Do Readers Make Better Lovers?

According to both 2006 and 2009 studies published by Raymond Mar, a psychologist at York University in Canada, and Keith Oatley, a professor of cognitive psychology at the University of Toronto, those who read fiction are capable of the most empathy and “theory of mind,” which is the ability to hold opinions, beliefs and interests apart from their own.

Did you ever see your ex with a book? Did you ever talk about books? If you didn’t, maybe you should think about changing your type.

It’s no surprise that readers are better people. Having experienced someone else’s life through abstract eyes, they’ve learned what it’s like to leave their bodies and see the world through other frames of reference.

They have access to hundreds of souls, and the collected wisdom of all them.
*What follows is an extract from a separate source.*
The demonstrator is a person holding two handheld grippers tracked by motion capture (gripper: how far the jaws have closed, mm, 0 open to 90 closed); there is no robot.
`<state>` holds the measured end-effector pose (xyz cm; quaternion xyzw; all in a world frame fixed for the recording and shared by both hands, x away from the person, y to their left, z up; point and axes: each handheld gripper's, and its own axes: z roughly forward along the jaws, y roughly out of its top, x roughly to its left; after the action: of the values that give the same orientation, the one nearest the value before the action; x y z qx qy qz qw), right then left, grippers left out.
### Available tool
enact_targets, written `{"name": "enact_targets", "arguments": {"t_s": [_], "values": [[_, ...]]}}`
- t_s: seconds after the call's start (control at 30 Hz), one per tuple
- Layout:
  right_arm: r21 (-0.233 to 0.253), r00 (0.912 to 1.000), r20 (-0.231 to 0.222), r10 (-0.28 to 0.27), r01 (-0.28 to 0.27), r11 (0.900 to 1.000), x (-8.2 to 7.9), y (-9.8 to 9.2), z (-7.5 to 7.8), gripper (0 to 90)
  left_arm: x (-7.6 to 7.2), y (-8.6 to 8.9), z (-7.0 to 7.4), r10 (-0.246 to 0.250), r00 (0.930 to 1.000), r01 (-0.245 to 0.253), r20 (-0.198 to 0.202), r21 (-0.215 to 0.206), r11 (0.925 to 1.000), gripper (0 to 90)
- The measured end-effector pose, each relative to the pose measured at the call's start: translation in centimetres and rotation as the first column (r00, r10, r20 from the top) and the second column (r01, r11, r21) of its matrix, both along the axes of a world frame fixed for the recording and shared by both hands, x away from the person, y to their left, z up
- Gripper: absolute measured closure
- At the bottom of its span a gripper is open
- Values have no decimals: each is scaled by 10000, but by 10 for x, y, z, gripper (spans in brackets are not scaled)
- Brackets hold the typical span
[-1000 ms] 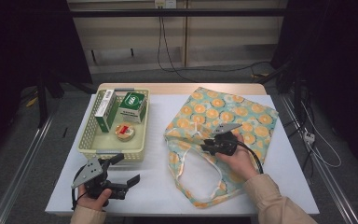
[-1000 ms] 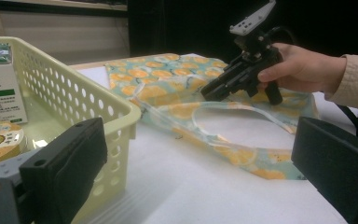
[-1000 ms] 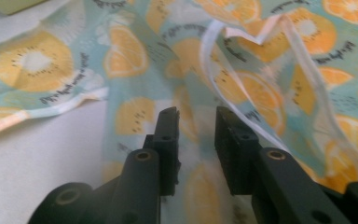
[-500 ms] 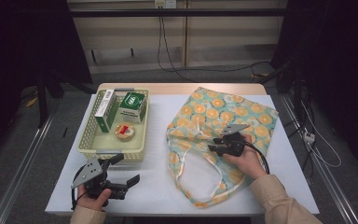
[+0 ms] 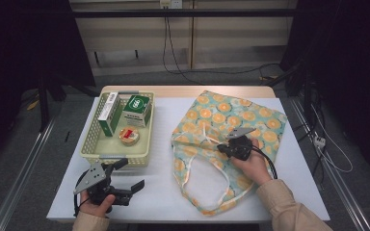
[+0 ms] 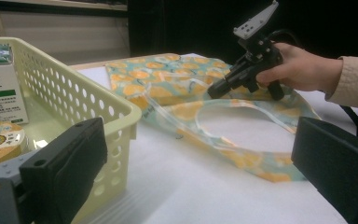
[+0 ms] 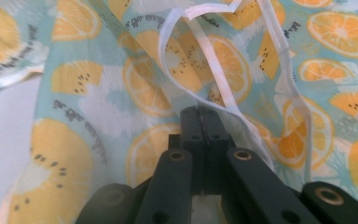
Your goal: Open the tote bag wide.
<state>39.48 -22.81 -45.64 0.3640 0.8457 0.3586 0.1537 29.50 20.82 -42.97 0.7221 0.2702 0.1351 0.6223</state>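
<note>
A fabric bag (image 5: 231, 120) printed with orange slices lies flat on the right half of the white table, its looped handles (image 5: 207, 168) pointing toward me. My right gripper (image 5: 222, 150) rests on the bag where the handles join it. Its jaws are pressed together (image 7: 200, 114) on the bag's pale edge strap (image 7: 214, 79), which drapes over the jaws. My left gripper (image 5: 129, 174) hovers low at the table's near left with its jaws wide apart (image 6: 200, 177) and nothing between them. The left gripper view looks across at the bag (image 6: 168, 74) and the right gripper (image 6: 213, 92).
A pale yellow perforated basket (image 5: 89, 144) stands at the left, just beyond the left gripper. It holds two green-and-white boxes (image 5: 137, 109) and a round tin (image 5: 129, 135). Bare white table (image 5: 159, 192) lies between the grippers. Cables hang behind the table.
The right gripper has shifted a little to the right on the bag, drawing the handle area with it. The left gripper has stayed still and open.
</note>
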Motion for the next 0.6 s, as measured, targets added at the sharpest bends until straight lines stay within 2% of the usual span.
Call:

They have seen things you’ll never understand and have experienced deaths of people you’ll never know.  [Source: elitedaily.com 7/9/14]

The implication of this fascinating research? Reading makes you a better lover. Or a better romantic partner.

But I wonder: Does reading make you better — or are there certain choices you’ve made, and values or personality traits you possess, that make fiction reading appeal to you, in the first place? Is reading a cause, or a byproduct of, what makes you a better partner?

Think of the type of person who wants to experience someone else’s life through “abstract eyes.” Isn’t such a person drawn to reading, particularly fiction reading?

And if someone couldn’t care less about doing so, then how will reading transform him or her into something different? It seems to me that such a person would be bored with reading fiction, and resentful of any attempt to pull him away from the non-fictional or non-reading avenues he prefers to pursue.

I’m reminded, for example, of the stories about women who seek out sensitive guys; and then are disappointed. The sensitive guys, while wonderfully bright and intelligent in matters of emotions, end up being terrible partners in other respects. They’re unable to cope with concrete reality, they’re not necessarily strong in a crisis, and they’re self-centered in the worst, narcissistic sort of way — not out of rational self-interest (which includes adoration of one’s partner, the representation of one’s highest values); they’re simply neurotic, unable to cope and therefore not as attentive and loving as they might have been.

But then again, not all sensitive people are like this, and not every woman who seeks out a sensitive guy ends up disappointed.

Perhaps the real issue is integration. Integration refers to a person who doesn’t divorce reason and emotions. The solution here isn’t some vague or indefinite “balance” between the two. Rather, it’s a definite acceptance of emotion as a crucial and necessary way for one to literally experience values in life; yet, at the same time, an unqualified determination to let reason — not blind emotion — be in the driver’s seat of one’s perceptions, value judgments and decisions.

Integration, by this definition, is a very rare thing. How many people do you know who are uninhibited about experiencing their emotions fully, but absolutely diligent in utilizing rational thought to distinguish the true from merely the felt?

Put another way: If you’re integrated, you don’t let yourself feel things without thinking them over first, to ensure they make logical and rational sense. But once having done so, you feel all the passion and conviction you can muster.

Historically at least, we’re offered a false dichotomy between reason and emotion. Typically, it results in the embodiment of “male” versus “female” traits assigned to people by virtue of their gender.

The male, in this paradigm, is the representative of reason divorced from emotion; the female is representative of emotion without reference to reason.

Somehow, the incomplete halves are to come together to form a perfect union, a state of perfection rarely, if ever, to be found. (Interestingly, I’ve noticed the same dynamic at work in same-sex romantic relationships, where two partners similarly recreate the male-female dichotomy by this standard of the emotion-reason dichotomy.)

From this traditional yet still rather prevalent mindset, the woman is in search of the type of man who would (let’s say) read novels — that is, be the sensitive man. Or, you can ignore the gender aspect and simply say: One partner who’s sensitive seeks out a partner who’s also sensitive — i.e., “the type who reads novels.” But if “sensitive” is held to mean someone who divorces emotion from reason, and falls on the emotion side of the dichotomy, then you’ve got big trouble, as I indicated.

It’s true that novel or fiction-reading can definitely enhance and encourage empathy. Empathy, as I define it, involves the skill and willingness to see things from another’s point-of-view, including (most especially) their emotional view. However concerned you might claim to be about other people in general, it’s practically and objectively self-evident that when in a romantic relationship or marriage with another, empathy is a wonderfully practical skill. If you lack the ability, willingness or automatized habit of being able to see things through another’s eyes — agree or disagree not being the point here — then you won’t likely develop or keep a relationship for very long, at least not one worth having.

Are readers better romantic partners? Anyone who seeks out the complete human experience — reason and emotion, with reason in the driver’s seat while emotions are fully felt — certainly possesses the key qualities required for functioning in a happy relationship. Reading can certainly pave the way.

In that respect, I have no doubt that readers do indeed make better lovers.